Pour un renforcement de la coopération franco-allemande dans l’espace de la Grande Région Lorraine Alsace avec ses voisins d’Allemagne.

...Telle est la déclaration accompagnée du relevé de décisions de la simulation du Conseil des ministres franco-allemands par les étudiants de Sciences po Nancy, qui résulte des très récents entretiens binationaux de Nancy.

La coopération régionale s’inscrit dans le cadre du traité de l’Elysée signé en 1963 entre les deux pays. Ce traité fait l’objet d’une réécriture et les réflexions de travaux de Nancy  pourront l’enrichir. Le Président de la Métropole du Grand Nancy évoque la notion d’intelligence collective du faire ensemble Franco-Allemand. La déclaration de Nancy constitue une espérance, une vision.

Faire tomber les frontières

L’enseignement des langues : il faut considérer l’anglais comme  un élément véhiculaire de base et l’allemand comme la 1° langue étrangère à étudier. Notion d’Université européenne. L’Europe et les citoyens, les faire participer, ne pas se limiter aux politiques, aux convaincus. L’innovation élixir de la vie : Usages numériques et cyber sécurité ; Nouveaux matériaux ; Santé, hédonisme connecté et bien-être produit ; Industries culturelles et créatrices, entreprises aux carrefours des innovations.
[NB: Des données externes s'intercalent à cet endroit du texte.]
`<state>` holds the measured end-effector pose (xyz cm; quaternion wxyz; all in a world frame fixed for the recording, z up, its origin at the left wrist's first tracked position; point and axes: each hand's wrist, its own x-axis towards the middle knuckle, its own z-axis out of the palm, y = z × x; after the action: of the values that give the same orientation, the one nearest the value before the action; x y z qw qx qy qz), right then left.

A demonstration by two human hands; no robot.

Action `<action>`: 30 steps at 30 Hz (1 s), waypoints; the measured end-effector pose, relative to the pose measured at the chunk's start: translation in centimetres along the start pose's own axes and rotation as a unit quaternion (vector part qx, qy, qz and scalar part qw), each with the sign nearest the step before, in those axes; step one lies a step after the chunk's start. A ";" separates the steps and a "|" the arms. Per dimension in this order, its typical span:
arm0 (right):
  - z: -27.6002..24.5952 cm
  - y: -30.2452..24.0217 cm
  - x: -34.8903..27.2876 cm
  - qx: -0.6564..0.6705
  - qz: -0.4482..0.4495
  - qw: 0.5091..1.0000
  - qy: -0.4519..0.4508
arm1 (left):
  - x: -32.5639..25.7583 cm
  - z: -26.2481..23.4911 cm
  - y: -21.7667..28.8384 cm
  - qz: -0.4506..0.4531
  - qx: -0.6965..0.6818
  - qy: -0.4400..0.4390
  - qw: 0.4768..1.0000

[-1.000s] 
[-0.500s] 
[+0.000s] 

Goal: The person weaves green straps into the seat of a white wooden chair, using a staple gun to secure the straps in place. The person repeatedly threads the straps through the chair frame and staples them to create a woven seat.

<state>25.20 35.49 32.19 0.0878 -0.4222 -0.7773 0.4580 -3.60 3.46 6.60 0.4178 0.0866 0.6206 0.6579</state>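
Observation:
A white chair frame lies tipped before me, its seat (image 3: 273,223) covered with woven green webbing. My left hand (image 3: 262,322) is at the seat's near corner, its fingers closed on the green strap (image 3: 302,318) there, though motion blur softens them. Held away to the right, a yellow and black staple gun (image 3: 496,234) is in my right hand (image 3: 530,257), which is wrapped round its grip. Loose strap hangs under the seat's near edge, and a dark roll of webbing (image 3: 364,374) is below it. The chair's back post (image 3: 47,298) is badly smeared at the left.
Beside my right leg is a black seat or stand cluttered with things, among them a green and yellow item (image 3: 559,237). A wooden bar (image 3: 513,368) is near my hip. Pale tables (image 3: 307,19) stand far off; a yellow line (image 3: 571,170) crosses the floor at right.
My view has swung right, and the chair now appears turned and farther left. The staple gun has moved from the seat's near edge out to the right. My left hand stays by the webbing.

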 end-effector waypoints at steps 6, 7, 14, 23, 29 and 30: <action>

L’Europe est une promesse mais il y a nécessité d’associer les citoyens.Il faut contribuer au maintien de la Paix en Europe et dépasser le marché unique pour un dialogue social partagé. L’Europe n’est pas seulement la France et l’Allemagne. Il faut entraîner les autres pays d’Europe. Savoir sortir des règles de l’unanimité. La notion d’Europe fédérale doit forcer sa voie. Nous devons définir des projets concrets pour monter des réalités et sortir des seules réflexions : Formation professionnelle et alternance ; Renforcer l’apprentissage de l’allemand à l’Ecole, seulement 12% des élèves en Meurthe-et-Moselle. L’amitié ne se décrète pas, elle s’acquiert, nos racines sont celles de la guerre. Mais on apprend à coopérer. Actuellement nous sommes en maturité d’amitié et les coopérations concrètes restent à développer. Il faut y motiver les citoyens ainsi que les autres pays d’Europe. La Commission européenne apporte des moyens de la coopération transnationale.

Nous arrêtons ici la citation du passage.